(Task goal) Each line below has to be set down again exactly.

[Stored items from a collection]
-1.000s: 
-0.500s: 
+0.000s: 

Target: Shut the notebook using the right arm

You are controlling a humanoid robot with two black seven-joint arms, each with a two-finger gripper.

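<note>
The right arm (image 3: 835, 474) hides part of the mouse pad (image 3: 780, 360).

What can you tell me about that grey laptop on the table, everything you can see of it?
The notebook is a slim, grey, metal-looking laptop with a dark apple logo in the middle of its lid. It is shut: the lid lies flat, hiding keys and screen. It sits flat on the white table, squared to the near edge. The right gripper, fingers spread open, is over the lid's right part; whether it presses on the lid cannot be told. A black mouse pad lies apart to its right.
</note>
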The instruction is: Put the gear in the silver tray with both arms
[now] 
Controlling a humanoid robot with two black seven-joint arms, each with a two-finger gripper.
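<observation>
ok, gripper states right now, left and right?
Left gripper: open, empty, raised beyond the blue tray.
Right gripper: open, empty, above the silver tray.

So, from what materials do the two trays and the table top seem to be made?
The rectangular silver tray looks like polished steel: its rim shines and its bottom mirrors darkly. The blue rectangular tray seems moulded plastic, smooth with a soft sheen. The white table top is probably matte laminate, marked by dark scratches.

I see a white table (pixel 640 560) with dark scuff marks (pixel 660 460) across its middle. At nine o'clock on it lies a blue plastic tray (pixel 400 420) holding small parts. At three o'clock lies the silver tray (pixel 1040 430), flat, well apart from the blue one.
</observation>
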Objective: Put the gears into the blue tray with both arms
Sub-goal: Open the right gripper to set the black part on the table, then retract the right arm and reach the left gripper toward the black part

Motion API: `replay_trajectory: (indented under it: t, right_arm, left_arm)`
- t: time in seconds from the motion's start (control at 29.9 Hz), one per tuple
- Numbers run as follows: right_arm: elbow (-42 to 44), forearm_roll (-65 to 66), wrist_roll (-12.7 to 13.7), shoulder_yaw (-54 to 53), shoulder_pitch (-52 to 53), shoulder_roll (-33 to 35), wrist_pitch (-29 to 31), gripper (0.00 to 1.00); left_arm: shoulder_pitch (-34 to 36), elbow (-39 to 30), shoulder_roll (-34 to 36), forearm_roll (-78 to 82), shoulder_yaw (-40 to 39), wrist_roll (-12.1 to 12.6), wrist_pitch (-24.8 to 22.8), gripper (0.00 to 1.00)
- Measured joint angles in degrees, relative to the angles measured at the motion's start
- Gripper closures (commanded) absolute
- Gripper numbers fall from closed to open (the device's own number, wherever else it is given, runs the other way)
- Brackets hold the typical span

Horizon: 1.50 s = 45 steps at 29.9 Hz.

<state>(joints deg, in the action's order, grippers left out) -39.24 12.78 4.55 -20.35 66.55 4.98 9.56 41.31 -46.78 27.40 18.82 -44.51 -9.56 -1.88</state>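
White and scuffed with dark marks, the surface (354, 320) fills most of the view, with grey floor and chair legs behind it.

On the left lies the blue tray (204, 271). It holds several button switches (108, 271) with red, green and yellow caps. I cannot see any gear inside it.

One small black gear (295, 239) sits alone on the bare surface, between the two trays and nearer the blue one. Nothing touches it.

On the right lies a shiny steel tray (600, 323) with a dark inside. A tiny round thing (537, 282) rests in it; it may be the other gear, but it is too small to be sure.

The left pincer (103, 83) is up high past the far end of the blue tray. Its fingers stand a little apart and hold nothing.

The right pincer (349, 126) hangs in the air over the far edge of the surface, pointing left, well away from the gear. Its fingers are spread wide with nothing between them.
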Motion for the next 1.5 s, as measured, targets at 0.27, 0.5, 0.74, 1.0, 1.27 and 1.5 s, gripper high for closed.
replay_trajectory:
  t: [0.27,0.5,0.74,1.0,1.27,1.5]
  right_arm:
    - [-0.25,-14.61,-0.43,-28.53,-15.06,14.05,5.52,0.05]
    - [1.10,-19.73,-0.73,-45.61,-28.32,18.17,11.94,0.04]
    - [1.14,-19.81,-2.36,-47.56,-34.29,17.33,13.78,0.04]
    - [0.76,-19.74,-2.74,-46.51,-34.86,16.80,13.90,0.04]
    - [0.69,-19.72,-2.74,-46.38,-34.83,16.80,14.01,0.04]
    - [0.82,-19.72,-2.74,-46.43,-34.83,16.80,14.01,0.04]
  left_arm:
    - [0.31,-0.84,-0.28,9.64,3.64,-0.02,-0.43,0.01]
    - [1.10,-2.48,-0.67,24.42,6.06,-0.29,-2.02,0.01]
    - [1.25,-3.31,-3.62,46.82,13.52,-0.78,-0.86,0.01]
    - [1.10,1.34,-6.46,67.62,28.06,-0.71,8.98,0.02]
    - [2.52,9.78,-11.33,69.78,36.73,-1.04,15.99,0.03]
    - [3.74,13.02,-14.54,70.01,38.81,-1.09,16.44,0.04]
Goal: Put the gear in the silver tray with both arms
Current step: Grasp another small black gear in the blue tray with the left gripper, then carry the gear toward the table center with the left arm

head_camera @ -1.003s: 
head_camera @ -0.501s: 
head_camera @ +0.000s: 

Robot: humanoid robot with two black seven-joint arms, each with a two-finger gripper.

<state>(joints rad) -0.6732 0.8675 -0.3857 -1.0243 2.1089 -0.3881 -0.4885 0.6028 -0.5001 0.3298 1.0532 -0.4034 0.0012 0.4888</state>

(Answer to the problem)
-1.000s: 
-0.500s: 
+0.000s: 

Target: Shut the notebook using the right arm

You are controlling a humanoid robot with two black seven-joint arms, each with a two-finger gripper.

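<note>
The right arm (image 3: 835, 474) hides part of the mouse pad (image 3: 780, 360).

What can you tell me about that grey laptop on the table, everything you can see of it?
The notebook is a slim, grey, metal-looking laptop with a dark apple logo in the middle of its lid. It is shut: the lid lies flat, hiding keys and screen. It sits flat on the white table, squared to the near edge. The right gripper, fingers spread open, is over the lid's right part; whether it presses on the lid cannot be told. A black mouse pad lies apart to its right.
</note>
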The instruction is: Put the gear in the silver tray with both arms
[now] 
Controlling a humanoid robot with two black seven-joint arms, each with a two-finger gripper.
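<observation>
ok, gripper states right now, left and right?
Left gripper: open, empty, raised beyond the blue tray.
Right gripper: open, empty, above the silver tray.

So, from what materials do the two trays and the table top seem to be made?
The rectangular silver tray looks like polished steel: its rim shines and its bottom mirrors darkly. The blue rectangular tray seems moulded plastic, smooth with a soft sheen. The white table top is probably matte laminate, marked by dark scratches.

I see a white table (pixel 640 560) with dark scuff marks (pixel 660 460) across its middle. At nine o'clock on it lies a blue plastic tray (pixel 400 420) holding small parts. At three o'clock lies the silver tray (pixel 1040 430), flat, well apart from the blue one.
</observation>
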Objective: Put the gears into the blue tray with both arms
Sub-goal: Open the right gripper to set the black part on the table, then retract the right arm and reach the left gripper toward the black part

Motion API: `replay_trajectory: (indented under it: t, right_arm, left_arm)`
- t: time in seconds from the motion's start (control at 29.9 Hz), one per tuple
- Numbers run as follows: right_arm: elbow (-42 to 44), forearm_roll (-65 to 66), wrist_roll (-12.7 to 13.7), shoulder_yaw (-54 to 53), shoulder_pitch (-52 to 53), shoulder_roll (-33 to 35), wrist_pitch (-29 to 31), gripper (0.00 to 1.00); left_arm: shoulder_pitch (-34 to 36), elbow (-39 to 30), shoulder_roll (-34 to 36), forearm_roll (-78 to 82), shoulder_yaw (-40 to 39), wrist_roll (-12.1 to 12.6), wrist_pitch (-24.8 to 22.8), gripper (0.00 to 1.00)
- Measured joint angles in degrees, relative to the angles measured at the motion's start
- Gripper closures (commanded) absolute
- Gripper numbers fall from closed to open (the device's own number, wherever else it is given, runs the other way)
- Brackets hold the typical span

Horizon: 1.50 s = 45 steps at 29.9 Hz.

<state>(joints deg, in the action's order, grippers left out) -39.24 12.78 4.55 -20.35 66.55 4.98 9.56 41.31 -46.78 27.40 18.82 -44.51 -9.56 -1.88</state>
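White and scuffed with dark marks, the surface (354, 320) fills most of the view, with grey floor and chair legs behind it.

On the left lies the blue tray (204, 271). It holds several button switches (108, 271) with red, green and yellow caps. I cannot see any gear inside it.

One small black gear (295, 239) sits alone on the bare surface, between the two trays and nearer the blue one. Nothing touches it.

On the right lies a shiny steel tray (600, 323) with a dark inside. A tiny round thing (537, 282) rests in it; it may be the other gear, but it is too small to be sure.

The left pincer (103, 83) is up high past the far end of the blue tray. Its fingers stand a little apart and hold nothing.

The right pincer (349, 126) hangs in the air over the far edge of the surface, pointing left, well away from the gear. Its fingers are spread wide with nothing between them.
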Motion for the next 1.5 s, as measured, targets at 0.27, 0.5, 0.74, 1.0, 1.27 and 1.5 s, gripper high for closed.
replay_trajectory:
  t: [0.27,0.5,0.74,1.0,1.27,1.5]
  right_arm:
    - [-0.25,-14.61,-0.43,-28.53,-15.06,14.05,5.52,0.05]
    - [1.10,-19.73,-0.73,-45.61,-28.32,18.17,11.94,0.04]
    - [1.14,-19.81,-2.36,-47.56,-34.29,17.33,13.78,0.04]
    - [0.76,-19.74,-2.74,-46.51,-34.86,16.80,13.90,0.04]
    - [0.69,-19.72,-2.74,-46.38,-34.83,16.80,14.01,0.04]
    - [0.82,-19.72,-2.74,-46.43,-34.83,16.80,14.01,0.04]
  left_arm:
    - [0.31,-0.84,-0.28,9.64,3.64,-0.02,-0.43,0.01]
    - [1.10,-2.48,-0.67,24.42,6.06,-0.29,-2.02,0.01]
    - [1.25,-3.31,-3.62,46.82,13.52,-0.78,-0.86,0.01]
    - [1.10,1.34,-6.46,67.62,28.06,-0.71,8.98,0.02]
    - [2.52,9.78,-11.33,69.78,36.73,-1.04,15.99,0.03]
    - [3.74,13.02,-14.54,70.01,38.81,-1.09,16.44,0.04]
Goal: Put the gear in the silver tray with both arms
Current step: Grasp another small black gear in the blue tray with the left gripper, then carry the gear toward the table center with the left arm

head_camera @ -1.003s: 
head_camera @ -0.501s: 
head_camera @ +0.000s: 

Robot: humanoid robot with two black seven-joint arms, each with a two-finger gripper.

<state>(joints rad) -0.6732 0.8675 -0.3857 -1.0243 2.1089 -0.3881 -0.4885 0.6028 -0.5001 0.3298 1.0532 -0.4034 0.0012 0.4888</state>

Nothing more belongs to the answer.